Automate data collection from public channels and groups on Telegram using Telegram’s API and Python.

Ishita Gopal
11 min readMar 23, 2023

--

This tutorial illustrates how to use the Telethon library in Python to collect messages from any public channel or group chats on Telegram. It introduces fundamental concepts of concurrent and asynchronous programming, which are required for utilizing the Telethon package effectively. The tutorial also guides on extracting and saving information from the retrieved responses and uses k-means clustering to analyze topics discussed in the posts.

In the tutorial, data is gathered from the New York Times channel on Telegram, which was originally established to report on the Russia-Ukraine war. Amidst the conflict and limited information resources, Telegram channels became crucial sources of information in Ukraine.

About Telegram:

Telegram is a popular messaging application, featuring public channels and groups that can accommodate hundreds of thousands of subscribers/participants. It’s a messaging app with social media-like features. The platform offers rich data for studying diverse topics like communication dynamics, information diffusion, user behavior and cross-platform analysis. The possibilities for research for this data are abundant and varied and the data is easy and free to collect with Telegram’s API!

But first, you will need a Telegram account linked to your mobile number.

Start by:

  1. Downloading the app
  2. Register your application and get your API id and API hash.
  3. Store the credentials (id/hash) safely. You can store them in a .env file:
TELEGRAM_API_ID = "987298"
TELEGRAM_API_HASH = "o898dnjdu23801kmcloewij"
PHONE_NUM = "+19810023456"
  1. Install the Telethon library. This is an asyncio Python 3 library used to interact with Telegram’s API. You can find some examples of using asyncio here.
python3 -m pip install --upgrade pip
python3 -m pip install --upgrade telethon
  1. You will have to update both IPython to 7.0+ and ipykernel to version 5.0+ for async to be available. (More details about using async in notebooks can be found here). Note that Asyncio code can create some issues when using it in Jupyter Notebooks. There are some differences in the syntax that is written jupyter v/s a .py script. Also, according to Telethon’s documentation: “When using Telethon with such interpreters, you are also more likely to get “sqlite3.OperationalError: database is locked” with them. If they cause too much trouble, just write your code in a .py file and run that, or use the normal python interpreter.”
pip install IPython ipykernel --update
  1. Install the asyncio library. This library allows you to do concurrent asynchronous programming in Python.
python3 -m pip install asyncio

Lets get started!

from telethon import TelegramClient
import pandas as pd
import json
from pathlib import Path
import json
import os

from config import Config # import the api id, hash from here
# You can test the code by inputing your cridentials and uncommenting
# Ideally dont hardcode it here
# api_id = Config.api_id
# api_hash = Config.api_hash

Some notes on concurrent programming & asyncio:

What does asyncronous mean?

The usual program in Python excutes code sequentially/synchronously — i.e. — tasks/unit of work must complete before moving forward in the program. For example, a function must execute and provide a result before you can move on to your next task in the program.

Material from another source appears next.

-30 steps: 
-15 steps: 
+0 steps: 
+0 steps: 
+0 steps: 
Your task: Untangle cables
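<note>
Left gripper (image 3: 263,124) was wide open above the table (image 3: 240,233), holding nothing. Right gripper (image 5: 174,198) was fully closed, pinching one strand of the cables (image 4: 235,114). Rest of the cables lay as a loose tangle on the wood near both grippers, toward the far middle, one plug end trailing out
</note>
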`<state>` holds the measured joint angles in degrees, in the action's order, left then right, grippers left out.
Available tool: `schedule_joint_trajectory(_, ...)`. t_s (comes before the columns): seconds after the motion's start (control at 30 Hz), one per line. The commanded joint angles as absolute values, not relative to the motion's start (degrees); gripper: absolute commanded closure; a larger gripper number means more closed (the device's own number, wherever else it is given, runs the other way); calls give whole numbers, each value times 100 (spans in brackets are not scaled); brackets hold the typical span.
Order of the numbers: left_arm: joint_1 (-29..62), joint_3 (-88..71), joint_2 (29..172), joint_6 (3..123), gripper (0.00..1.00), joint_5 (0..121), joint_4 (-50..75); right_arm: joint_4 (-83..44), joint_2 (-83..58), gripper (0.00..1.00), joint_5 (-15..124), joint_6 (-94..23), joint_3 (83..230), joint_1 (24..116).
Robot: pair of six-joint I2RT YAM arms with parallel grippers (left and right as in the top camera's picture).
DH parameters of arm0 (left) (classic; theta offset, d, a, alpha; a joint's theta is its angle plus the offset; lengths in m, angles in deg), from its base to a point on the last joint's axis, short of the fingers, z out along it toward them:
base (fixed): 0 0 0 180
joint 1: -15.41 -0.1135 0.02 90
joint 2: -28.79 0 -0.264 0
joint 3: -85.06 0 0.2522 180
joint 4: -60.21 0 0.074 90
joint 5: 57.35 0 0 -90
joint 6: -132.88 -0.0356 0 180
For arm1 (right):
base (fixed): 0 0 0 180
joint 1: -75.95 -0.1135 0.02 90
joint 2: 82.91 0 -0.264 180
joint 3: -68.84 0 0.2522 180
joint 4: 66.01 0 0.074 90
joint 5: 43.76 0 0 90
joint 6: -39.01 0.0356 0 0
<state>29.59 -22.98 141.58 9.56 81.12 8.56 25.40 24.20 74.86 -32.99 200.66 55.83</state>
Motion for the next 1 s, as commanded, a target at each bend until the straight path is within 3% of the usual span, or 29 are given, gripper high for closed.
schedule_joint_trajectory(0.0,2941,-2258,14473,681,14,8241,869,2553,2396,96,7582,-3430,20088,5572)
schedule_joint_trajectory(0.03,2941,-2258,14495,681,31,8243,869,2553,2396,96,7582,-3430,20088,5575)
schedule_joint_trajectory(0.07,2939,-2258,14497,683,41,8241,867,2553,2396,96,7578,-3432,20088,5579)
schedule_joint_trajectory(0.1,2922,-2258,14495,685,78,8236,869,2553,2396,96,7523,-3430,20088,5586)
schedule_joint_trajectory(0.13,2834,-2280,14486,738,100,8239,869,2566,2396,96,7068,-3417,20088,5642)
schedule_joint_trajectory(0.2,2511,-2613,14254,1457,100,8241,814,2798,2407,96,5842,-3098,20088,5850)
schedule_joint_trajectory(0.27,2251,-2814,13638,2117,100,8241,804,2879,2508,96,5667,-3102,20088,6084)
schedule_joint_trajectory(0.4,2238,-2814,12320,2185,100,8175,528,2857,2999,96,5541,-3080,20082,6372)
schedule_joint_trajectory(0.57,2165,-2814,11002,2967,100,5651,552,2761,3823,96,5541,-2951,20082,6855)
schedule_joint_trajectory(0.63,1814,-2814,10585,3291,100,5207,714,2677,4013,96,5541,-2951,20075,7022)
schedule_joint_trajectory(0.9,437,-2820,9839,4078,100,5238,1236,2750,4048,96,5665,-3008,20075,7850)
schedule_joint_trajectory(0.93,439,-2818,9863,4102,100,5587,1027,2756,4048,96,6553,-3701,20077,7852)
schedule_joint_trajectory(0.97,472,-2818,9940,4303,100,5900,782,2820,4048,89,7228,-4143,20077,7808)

This is not required in asyncronous programming. Asynchronous programming is a type of parallel programming where you do not need to wait for a unit of work to complete before proceeding. For example, you can submit a HTTP request and while waiting for the HTTP request to finish/return a response, you can do other work that’s waiting in a queue.

Note: This is not multithreading. Instead, we have have a single thread and we are switching between tasks to utilize time more efficiently and not waste time waiting for tasks to complete before proceeding.

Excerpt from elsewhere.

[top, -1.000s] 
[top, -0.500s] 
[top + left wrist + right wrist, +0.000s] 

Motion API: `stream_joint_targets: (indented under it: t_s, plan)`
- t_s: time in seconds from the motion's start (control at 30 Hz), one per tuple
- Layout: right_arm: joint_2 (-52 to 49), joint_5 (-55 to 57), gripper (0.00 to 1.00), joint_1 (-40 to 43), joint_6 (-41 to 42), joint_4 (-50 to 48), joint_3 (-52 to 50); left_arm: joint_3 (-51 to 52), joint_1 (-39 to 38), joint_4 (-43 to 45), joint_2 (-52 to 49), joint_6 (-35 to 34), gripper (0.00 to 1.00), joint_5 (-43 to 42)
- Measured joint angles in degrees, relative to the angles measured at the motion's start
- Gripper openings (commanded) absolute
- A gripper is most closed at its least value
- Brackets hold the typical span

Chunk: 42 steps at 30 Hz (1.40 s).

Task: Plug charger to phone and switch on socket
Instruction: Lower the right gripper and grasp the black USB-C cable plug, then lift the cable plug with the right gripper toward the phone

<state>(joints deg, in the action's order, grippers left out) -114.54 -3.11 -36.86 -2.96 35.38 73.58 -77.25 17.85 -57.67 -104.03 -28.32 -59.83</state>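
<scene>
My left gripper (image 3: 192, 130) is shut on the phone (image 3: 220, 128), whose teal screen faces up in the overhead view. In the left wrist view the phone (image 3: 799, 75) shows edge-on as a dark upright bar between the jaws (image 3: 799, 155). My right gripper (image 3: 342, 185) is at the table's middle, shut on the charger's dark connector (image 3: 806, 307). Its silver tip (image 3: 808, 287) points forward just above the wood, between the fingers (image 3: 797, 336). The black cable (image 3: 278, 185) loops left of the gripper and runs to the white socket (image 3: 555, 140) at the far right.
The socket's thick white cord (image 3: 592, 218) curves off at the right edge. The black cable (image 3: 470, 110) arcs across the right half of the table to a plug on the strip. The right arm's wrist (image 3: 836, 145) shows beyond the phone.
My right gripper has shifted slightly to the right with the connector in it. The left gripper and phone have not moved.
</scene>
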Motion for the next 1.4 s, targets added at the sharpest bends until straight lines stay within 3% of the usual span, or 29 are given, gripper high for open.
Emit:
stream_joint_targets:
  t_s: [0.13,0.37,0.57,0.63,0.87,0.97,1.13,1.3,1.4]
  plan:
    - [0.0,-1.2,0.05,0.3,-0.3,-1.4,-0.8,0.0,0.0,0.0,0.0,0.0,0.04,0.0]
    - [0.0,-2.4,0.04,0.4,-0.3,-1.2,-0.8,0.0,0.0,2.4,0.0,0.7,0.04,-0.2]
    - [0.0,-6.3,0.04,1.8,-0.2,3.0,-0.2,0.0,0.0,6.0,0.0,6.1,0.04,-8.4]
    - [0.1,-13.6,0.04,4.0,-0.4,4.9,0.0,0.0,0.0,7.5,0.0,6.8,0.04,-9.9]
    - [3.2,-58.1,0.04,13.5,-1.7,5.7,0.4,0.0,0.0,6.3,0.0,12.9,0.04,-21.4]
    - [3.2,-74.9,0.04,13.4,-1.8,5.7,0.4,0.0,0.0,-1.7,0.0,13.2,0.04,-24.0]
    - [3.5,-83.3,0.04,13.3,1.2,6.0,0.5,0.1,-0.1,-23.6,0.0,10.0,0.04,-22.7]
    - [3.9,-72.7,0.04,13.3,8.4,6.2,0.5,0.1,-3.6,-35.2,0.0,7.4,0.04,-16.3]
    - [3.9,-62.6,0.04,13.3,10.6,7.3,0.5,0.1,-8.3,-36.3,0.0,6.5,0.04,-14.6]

Buikding blocks to do this:

Coroutines?

This is a fuction which can pause and resume its execution at any stage. To make such functions:

  1. Simply put the async keyword at the beginning of your function
async def my_coroutine():
do something
return
  1. When you call such a function/coroutine, it will return a coroutine object. Unlike a normal function, this function has not been “executed”…. yet.
  2. These coroutine objects will be executed using other means (an event loop, explained below).

Await keyword?

This keyword is used to pause the execution of a coroutine. We simply add the keyword await in front of the object you want to await. When the function encounters await → function will stop there → awaitable object will start running → once the awaitable object completes → then the remaining coroutine will proceed.

async def my_coroutine():
do something
await something # wait for this task to complete
do something else # proceed with the function
return

When there are more than one coroutines, awaitable objects provide context switching ability or an “exit gate” through which we can switch between multiple coroutines. It allows you to run another coroutine during the period of delay created by await.

Awaitable objects can be coroutines, Tasks, Futures. Tasks allow you to schedule coroutines. You can convert a coroutine into a task (asyncio.create_task()) and schedule it to run concurrently. Futures allows represents a future result of an asynchronous operation.

Executing coroutines

We need an event loop which executes all the tasks which are passed to it. Generally runs in the main thread.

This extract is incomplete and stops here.